Va bene, chiudiamola con le polemiche sulla tappa orrendamente seviziata di Crans Montana. I puristi, rima con ottimisti, chiedono di farla finita con le chiacchiere e di passare ai temi veri della corsa. C'è pur sempre una gara da osservare, dicono indignati.
Giusto, finiamola con le risse e passiamo di nuovo al Giro. A Cassano Magnago grandissimi i cacciatori di tappa, ma là dietro, là in alto, si arriva al punto estremo di uno squadrone (Ineos) e di un campione (Thomas) che cedono amabilmente la maglia rosa, come uno straccio per pavimenti, senza darle alcun peso e alcun valore. Solo calcolino strategico. Piccolo dono ad Armirail, cosa sarà mai. Paradossale: non si corre più a chi conquista la maglia rosa, si gioca a perderla.
Due settimane esatte, cosa possiamo dire di questo Giro? Cosa ci resta in mano? La tocco piano: forse è meglio tornare alle risse. Da un punto di vista dello spettacolo, parlando di giochi d'alta classifica, siamo a terra. A memoria d'uomo – la mia – non ricordo tanti Giri così miseri dopo due terzi di lavoro. Non sono Pico della Mirandola, magari sono lo smemorato di Collegno, ma fin qui io ricordo solo due tappe di montagna colpevolmente abolite dai corridori (a Campo Imperatore gita sociale, a Crans Montana inutile ripeterci). Quanto alla battaglia per la maglia rosa, trovo scritti sul taccuino solo due scatti: uno, bello sostanzioso, di Roglic a Fossombrone, l'altro di Caruso – lodevole solo per le intenzioni – salendo a Crans Montana. Fine, non c'è altro. Certo, restano le crono di Evenepoel, ma quelle se le è portate il vento.
Nessuno lo nega, ci sono anche valide attenuanti. Il gruppo è un mezzo cronicario, tra Covid e costipazioni da maltempo.

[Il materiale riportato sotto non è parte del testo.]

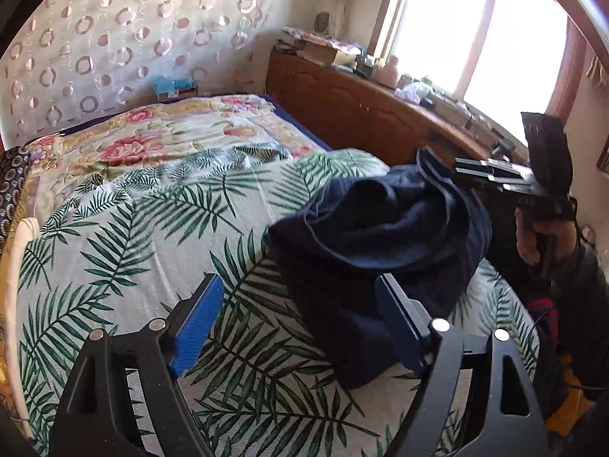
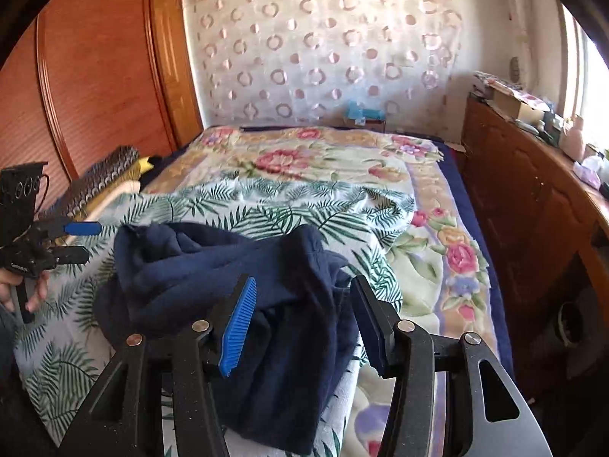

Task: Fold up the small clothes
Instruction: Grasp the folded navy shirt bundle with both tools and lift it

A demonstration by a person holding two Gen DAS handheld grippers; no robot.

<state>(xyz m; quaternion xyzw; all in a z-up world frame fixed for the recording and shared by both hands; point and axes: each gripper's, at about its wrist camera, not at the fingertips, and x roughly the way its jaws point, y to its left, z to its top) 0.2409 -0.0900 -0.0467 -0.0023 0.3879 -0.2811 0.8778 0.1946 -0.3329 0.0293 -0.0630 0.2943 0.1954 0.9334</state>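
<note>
Holding both the left gripper (image 1: 295,327) and right gripper (image 2: 304,327) open and empty, we find the navy garment (image 2: 213,266) crumpled between them, nearer the right one.

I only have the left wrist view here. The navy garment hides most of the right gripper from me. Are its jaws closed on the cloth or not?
Observer: In the right wrist view the right gripper stands open; the navy garment lies crumpled between and under its fingers, pads not pressing it.
Operator: What is on the bed's far left side, beyond my frame?
Observer: A wooden wardrobe stands alongside the bed there.
Operator: And my left gripper, seen from there?
Observer: The left gripper is at the garment's left, open, nothing between its fingers.
</note>
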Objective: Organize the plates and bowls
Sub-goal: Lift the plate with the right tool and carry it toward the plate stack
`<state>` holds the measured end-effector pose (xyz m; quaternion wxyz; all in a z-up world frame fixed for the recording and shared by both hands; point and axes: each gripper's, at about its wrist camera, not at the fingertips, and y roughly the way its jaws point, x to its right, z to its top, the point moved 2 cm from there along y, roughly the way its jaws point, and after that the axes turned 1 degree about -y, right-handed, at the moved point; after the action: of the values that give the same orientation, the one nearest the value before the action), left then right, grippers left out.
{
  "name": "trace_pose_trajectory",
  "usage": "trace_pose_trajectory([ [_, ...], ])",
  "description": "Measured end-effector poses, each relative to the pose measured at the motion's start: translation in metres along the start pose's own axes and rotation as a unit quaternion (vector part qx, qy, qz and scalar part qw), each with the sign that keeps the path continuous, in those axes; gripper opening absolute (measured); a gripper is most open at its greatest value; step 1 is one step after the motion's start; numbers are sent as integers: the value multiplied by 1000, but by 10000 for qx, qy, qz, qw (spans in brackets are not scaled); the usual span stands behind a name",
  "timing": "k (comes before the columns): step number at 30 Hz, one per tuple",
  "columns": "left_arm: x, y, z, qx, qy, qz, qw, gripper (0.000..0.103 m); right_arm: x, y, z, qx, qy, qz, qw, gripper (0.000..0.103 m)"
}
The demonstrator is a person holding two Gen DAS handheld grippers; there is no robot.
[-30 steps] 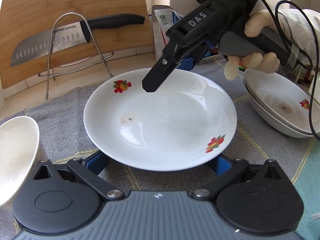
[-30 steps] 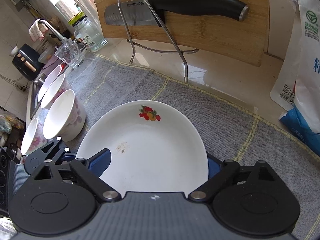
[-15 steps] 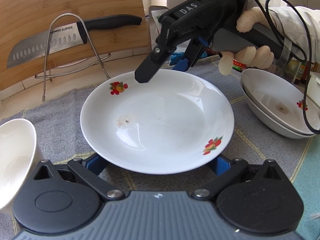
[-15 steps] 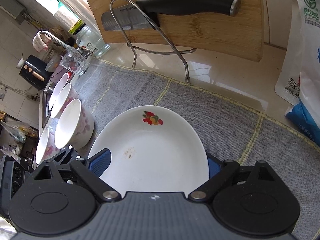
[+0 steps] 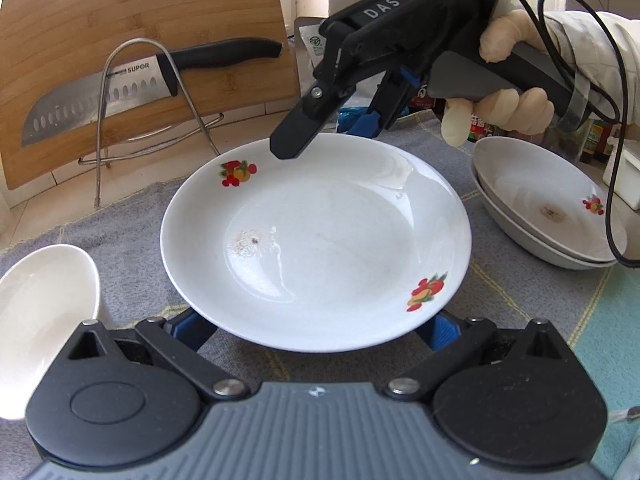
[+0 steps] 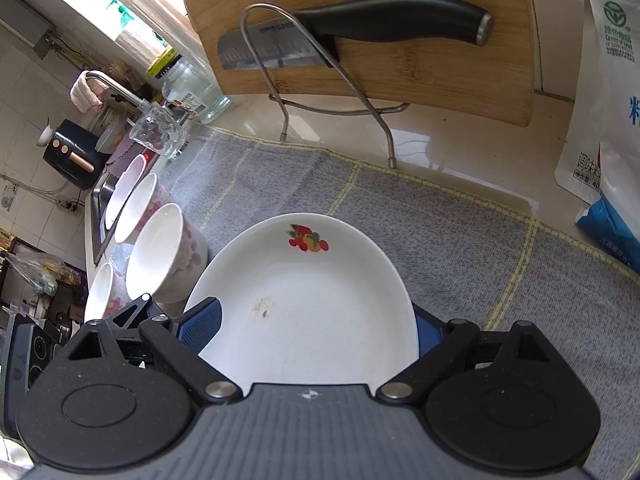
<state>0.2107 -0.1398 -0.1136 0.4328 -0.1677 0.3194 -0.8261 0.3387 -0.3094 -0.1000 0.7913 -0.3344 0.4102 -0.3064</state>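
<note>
One white plate with two fruit prints, centre of the left wrist view, flat on grey cloth; small brown stain left of its middle. Two more plates stacked at right edge, just beside but apart from the centre plate. One white bowl cut off at lower left, close to the plate rim. Four bowls in a row at left of the right wrist view, nearest one almost touching the plate; rim contact not clear.

Left gripper at bottom centre, blue pads wide apart either side of the plate's near rim, partly tucked under it, no squeeze visible: open. Right gripper at upper centre over the far rim, gloved hand on its handle; jaws spread wide, straddling the plate, holding nothing.

One knife on one wire rack against one bamboo board, upper left. Two food bags at right of the right wrist view. Open cloth between plate and rack; tight on the left by the bowls, narrow gap to the stack on the right.
</note>
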Motion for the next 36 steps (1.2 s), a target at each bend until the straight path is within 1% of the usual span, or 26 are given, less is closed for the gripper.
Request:
trace_pose_trajectory([
  [7,7,-18,2,-58,112,-82,9999,102,-16,-14,-13,105,55,5,9999,98],
  [12,15,-31,4,-75,299,-136,9994,102,-26,-27,-27,212,87,-43,9997,98],
  [20,33,-46,3,-62,507,-354,9981,102,-36,-51,-53,436,213,-172,9987,98],
  [29,57,-49,11,-25,849,-686,9940,102,-33,-83,-85,734,468,-377,9955,98],
  [36,76,-44,17,-14,1141,-988,9885,102,-24,-107,-113,982,746,-604,9905,98],
])
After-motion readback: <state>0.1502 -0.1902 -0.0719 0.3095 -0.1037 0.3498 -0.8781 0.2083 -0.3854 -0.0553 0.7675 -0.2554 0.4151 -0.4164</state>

Qualcuno aggiunge in chiave tecnica che pesi l'assenza del vero favorito, l'Evenepoel di cui sopra, ma su questo vale anche il contrario: quando se ne va il numero uno solitamente gli altri ne approfittano per prendersi a legnate, invece qui tutto il contrario, hanno preso la palla al balzo per mettersi seduti.
Bilancio: dopo due settimane, è un Giro stabilmente in modalità stand-by. Attesa, continua attesa. Domani, facciamo tutto domani. E oggi? Oggi pensiamo a domani. Ci prepariamo a domani. Anonimato assoluto.
E dire che senza Evenepoel la situazione di classifica dei big si presenterebbe perfetta: Thomas rosa, a 2'' Roglic, a 22'' Almeida. Basterebbe un niente, tutti i giorni, per continui ribaltoni. Invece pare proprio che questa classifica piaccia tremendamente e faccia comodo all'intera compagnia. Domani, domani la scaravoltiamo. E oggi? Oggi braccino perchè c'è domani.
I big sono talmente pigri e insonnoliti che ti viene il sospetto ascoltino anche loro Petacchi. Come minimo, serve un avviso. Amici dell'alta classifica, è vero che piove sempre, ma da qualche parte e in qualche modo bisognerà pur cominciare. Lo stand-by è durato anche troppo. Non possiamo morire di vecchiaia aspettando un attacco vero. Da qui a Roma, sarà molto difficile dire che bisogna risparmiare energie in vista della terza settimana: la terza settimana è qui, non c'è più verso di rinviare. Premete questi benedetti interruttori e provate a inventarvi qualcosa, a tentare qualcosa, a spendere qualcosa. Vorremmo divertirci, ogni tanto, se non è chiedere troppo. Questo Giro 2023 ha già collezionato sufficienti motivi per passare alla storia come fiacco, povero, isterico. Proviamo ad aggiungere almeno un tocco di bellezza, nel Paese dell'”Open to meraviglia”. Qui la meraviglia ci assale solo davanti a un prodigio che ritenevamo tutti impossibile: due settimane senza battere il chiodo. Dobbiamo darci una svegliata. Questo è pur sempre il Giro d'Italia, anche se non sembra.